Air Link International Aviation College, also referred to by its acronym ALIAC or simply as Air Link, is a private, aviation-oriented educational institution located at the General Aviation Area of the Domestic Airport in Pasay, Metro Manila, Philippines.

The main campus features 28 aircraft, single and twin-engined, and a hangar next to a classroom building. Another campus, located on the island of Lubang, Occidental Mindoro, provides facilities for intensive training for both flying and ground students.

History 
ALIAC was founded in 1982 by Captain Geronimo Amurao, a Philippine Airlines pilot, when he established a small flying school which he called the "Amurao Flying School". In 1984, this small aviation school grew to become the "Air Link International Aviation School" under the stewardship of Capt. Amurao, with the help of his wife, Dr. Myrna Tan Vallecer-Amurao. In April 2003, its name was amended to "Air Link International Aviation College". In 2017, Atty.
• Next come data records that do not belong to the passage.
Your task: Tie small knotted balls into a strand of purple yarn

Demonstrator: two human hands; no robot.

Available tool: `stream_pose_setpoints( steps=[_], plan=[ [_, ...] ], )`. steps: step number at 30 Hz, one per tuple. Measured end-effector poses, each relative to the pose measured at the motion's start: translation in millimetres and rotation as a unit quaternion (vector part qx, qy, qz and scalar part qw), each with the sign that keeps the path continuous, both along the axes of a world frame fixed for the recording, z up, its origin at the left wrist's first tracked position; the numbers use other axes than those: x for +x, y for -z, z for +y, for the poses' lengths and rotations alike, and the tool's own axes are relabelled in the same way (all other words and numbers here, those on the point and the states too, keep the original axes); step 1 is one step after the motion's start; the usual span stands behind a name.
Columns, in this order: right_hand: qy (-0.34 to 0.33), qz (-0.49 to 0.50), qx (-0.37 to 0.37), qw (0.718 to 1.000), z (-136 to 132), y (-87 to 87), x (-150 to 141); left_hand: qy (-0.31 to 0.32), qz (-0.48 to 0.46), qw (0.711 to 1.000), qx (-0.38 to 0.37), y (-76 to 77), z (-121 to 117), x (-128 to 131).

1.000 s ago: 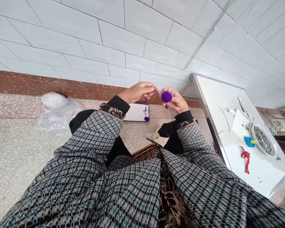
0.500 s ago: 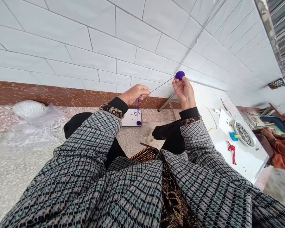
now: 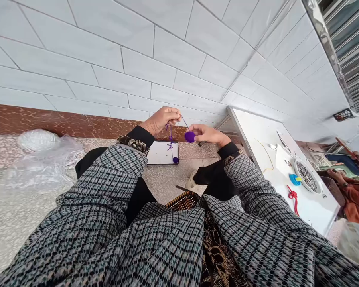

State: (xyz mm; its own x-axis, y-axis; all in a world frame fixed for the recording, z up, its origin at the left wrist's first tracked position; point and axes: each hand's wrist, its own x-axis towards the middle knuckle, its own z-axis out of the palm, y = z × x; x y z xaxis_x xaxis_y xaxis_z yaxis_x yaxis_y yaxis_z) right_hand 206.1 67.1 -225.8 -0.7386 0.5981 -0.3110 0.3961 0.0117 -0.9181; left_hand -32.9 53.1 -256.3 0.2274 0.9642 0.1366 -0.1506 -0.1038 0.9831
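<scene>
1. The purple yarn ball [image 3: 189,136] lies near the frame's centre, in the half-curled fingers of the right hand [image 3: 208,134], the nearer hand
2. The left hand [image 3: 164,118], to the upper left of the ball, has its fingertips pinched together on the purple strand [image 3: 184,122]
3. From this pinch, the strand slants toward lower right, to the round ball

The left hand [image 3: 163,120] pinches thin purple yarn [image 3: 184,120], which slants down to a small, round purple yarn ball [image 3: 190,136] in the fingers of the right hand [image 3: 210,134]. Below the left hand, a knotted purple strand [image 3: 170,142] dangles above a white rectangular board with a dark edge [image 3: 158,154]. A knotted red cord [image 3: 292,194] lies on the white table [image 3: 245,126] at right.
</scene>
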Motion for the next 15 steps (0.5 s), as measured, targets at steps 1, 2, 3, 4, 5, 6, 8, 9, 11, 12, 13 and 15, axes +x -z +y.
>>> stream_pose_setpoints(
  steps=[1,2,3,4,5,6,8,9,11,12,13,15],
  plan=[
    [0.014,0.069,-0.02,0.997,-1,-1.6,1,0.002,0.005,1.0,-0.013,1.5,1,1],
    [0.053,0.135,-0.018,0.989,1,-3.6,1,0.017,0.013,0.999,-0.024,2.4,0,2],
    [0.103,0.195,-0.004,0.975,5,-5.1,1,0.042,0.021,0.998,-0.032,2.7,0,5],
    [0.152,0.244,0.01,0.958,12,-5.5,-1,0.072,0.031,0.996,-0.037,2.5,-1,9],
    [0.194,0.277,0.022,0.941,19,-4.4,-5,0.102,0.042,0.993,-0.039,1.9,-2,12],
    [0.23,0.292,0.031,0.928,27,-1.5,-9,0.128,0.053,0.99,-0.037,1.4,-4,16],
    [0.284,0.259,0.061,0.921,42,9.7,-18,0.161,0.073,0.984,-0.027,1.1,-4,20],
    [0.301,0.212,0.082,0.926,47,17.2,-22,0.164,0.081,0.983,-0.021,1.7,-3,21],
    [0.287,0.088,0.111,0.947,52,33.4,-25,0.149,0.112,0.982,-0.018,4.5,2,20],
    [0.253,0.033,0.106,0.961,52,40.7,-24,0.136,0.138,0.981,-0.018,6.4,5,19],
    [0.205,-0.002,0.085,0.975,50,46.8,-21,0.12,0.169,0.978,-0.019,8.5,9,17],
    [0.089,-0.007,0.011,0.996,46,54.4,-9,0.102,0.225,0.969,-0.025,12.3,17,15]
  ],
)
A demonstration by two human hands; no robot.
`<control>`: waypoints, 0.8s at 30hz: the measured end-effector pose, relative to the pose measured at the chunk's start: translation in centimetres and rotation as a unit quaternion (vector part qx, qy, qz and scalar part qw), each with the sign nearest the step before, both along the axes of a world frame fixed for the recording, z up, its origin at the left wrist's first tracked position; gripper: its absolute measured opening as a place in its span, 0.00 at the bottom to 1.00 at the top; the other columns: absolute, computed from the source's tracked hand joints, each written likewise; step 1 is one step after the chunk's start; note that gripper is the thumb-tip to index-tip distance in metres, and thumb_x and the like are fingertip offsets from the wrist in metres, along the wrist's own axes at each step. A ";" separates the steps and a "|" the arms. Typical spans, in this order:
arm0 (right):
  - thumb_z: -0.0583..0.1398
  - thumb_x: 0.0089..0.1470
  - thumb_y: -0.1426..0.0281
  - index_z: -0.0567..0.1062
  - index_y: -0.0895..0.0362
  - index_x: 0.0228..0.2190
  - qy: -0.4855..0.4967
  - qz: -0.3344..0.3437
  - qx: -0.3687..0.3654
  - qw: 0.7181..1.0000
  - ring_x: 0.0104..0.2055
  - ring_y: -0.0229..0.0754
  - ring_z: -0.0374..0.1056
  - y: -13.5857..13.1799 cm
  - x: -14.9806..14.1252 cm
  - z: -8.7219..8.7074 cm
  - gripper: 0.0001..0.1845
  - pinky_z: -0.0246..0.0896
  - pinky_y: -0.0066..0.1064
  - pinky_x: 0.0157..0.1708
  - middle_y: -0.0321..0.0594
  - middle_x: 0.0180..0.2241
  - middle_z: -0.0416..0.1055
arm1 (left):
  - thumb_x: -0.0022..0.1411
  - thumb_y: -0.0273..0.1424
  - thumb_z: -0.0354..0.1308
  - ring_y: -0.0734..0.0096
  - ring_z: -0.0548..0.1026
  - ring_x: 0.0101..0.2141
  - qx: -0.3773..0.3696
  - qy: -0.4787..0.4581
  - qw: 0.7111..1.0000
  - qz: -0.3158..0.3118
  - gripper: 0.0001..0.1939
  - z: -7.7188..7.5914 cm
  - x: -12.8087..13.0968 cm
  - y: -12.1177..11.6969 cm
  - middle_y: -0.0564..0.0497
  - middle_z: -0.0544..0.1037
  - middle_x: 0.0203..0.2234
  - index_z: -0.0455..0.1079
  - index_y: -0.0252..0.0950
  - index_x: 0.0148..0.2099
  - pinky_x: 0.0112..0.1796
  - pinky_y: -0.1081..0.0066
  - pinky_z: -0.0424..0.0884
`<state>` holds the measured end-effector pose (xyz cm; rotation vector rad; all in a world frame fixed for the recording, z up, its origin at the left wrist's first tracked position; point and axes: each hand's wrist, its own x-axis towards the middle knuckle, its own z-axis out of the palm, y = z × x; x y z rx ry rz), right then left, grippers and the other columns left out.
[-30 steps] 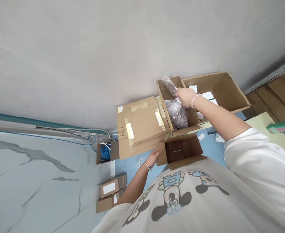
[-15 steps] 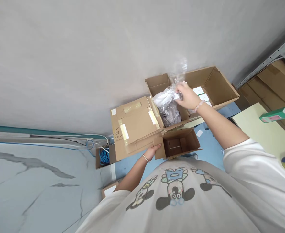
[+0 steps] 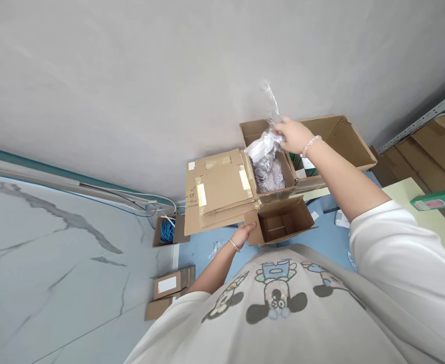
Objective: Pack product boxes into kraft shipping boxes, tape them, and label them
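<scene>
The right hand pinches the gathered neck of a clear plastic bag, its bulk sitting in an open cardboard carton; the contents are hard to tell. This looks like bag handling, and the slippery neck calls for a firm grip. The left hand lies open against a smaller carton.
</scene>
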<state>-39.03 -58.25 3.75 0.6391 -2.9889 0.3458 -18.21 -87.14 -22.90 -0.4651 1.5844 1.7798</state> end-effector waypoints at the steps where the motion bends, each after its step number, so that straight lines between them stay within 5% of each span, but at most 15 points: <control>1: 0.61 0.54 0.75 0.76 0.58 0.43 -0.006 0.006 0.008 1.000 0.39 0.46 0.66 0.1 -0.3 0.4 0.13 0.59 0.36 0.42 0.46 0.44 0.69 | 0.43 0.49 0.74 0.53 0.81 0.40 0.003 -0.001 1.000 -0.002 0.28 0.0 0.1 0.1 0.43 0.85 0.36 0.78 0.33 0.39 0.41 0.60 0.75; 9: 0.62 0.54 0.72 0.78 0.58 0.31 -0.042 -0.013 0.018 0.999 0.36 0.46 0.68 0.3 -1.2 0.0 0.03 0.61 0.36 0.40 0.43 0.33 0.74 | 0.44 0.45 0.74 0.55 0.81 0.39 0.021 -0.008 1.000 0.017 0.24 0.1 0.9 0.4 0.44 0.85 0.34 0.79 0.33 0.38 0.42 0.61 0.75; 15: 0.58 0.58 0.70 0.76 0.58 0.32 0.098 -0.057 -0.078 0.990 0.38 0.47 0.68 1.1 -2.4 -0.7 0.07 0.64 0.38 0.42 0.43 0.31 0.72 | 0.49 0.44 0.72 0.55 0.81 0.39 0.007 -0.002 1.000 0.013 0.21 -0.1 0.6 0.0 0.44 0.84 0.34 0.78 0.33 0.38 0.42 0.60 0.76; 20: 0.55 0.61 0.74 0.71 0.55 0.29 0.173 -0.098 -0.101 0.975 0.40 0.47 0.68 1.2 -2.7 2.5 0.09 0.65 0.42 0.48 0.43 0.32 0.69 | 0.47 0.44 0.72 0.56 0.81 0.40 0.016 -0.009 0.999 0.031 0.22 -0.1 -0.1 -0.4 0.44 0.84 0.36 0.77 0.33 0.40 0.43 0.61 0.76; 24: 0.53 0.53 0.79 0.65 0.52 0.23 0.291 -0.120 -0.126 0.941 0.37 0.45 0.67 2.9 2.2 4.8 0.12 0.66 0.40 0.44 0.42 0.28 0.67 | 0.47 0.43 0.73 0.55 0.81 0.42 0.016 0.001 1.000 0.014 0.23 0.5 -0.8 -0.5 0.44 0.85 0.37 0.78 0.34 0.41 0.44 0.60 0.76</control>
Gomeriano V. Amurao became the new Managing Chairman and President of ALIAC.

Academic programs 
The Commission on Higher Education (CHED) and the Technical Education and Skills Development Authority (TESDA) recognize ALIAC's academic programs. The Civil Aviation Authority of the Philippines (CAAP) certifies that ALIAC is an Approve Training Organization for Flight Training and Aircraft Maintenance. Aircraft frames and power plants are available for ALIAC students to work on, dismantle and assemble in the laboratories under the direct supervision of duly licensed personnel.

References 

Universities and colleges in Metro Manila
Education in Pasay
Educational institutions established in 1984
Aviation schools in the Philippines
Air_Link_International_Aviation_College_(Philippines)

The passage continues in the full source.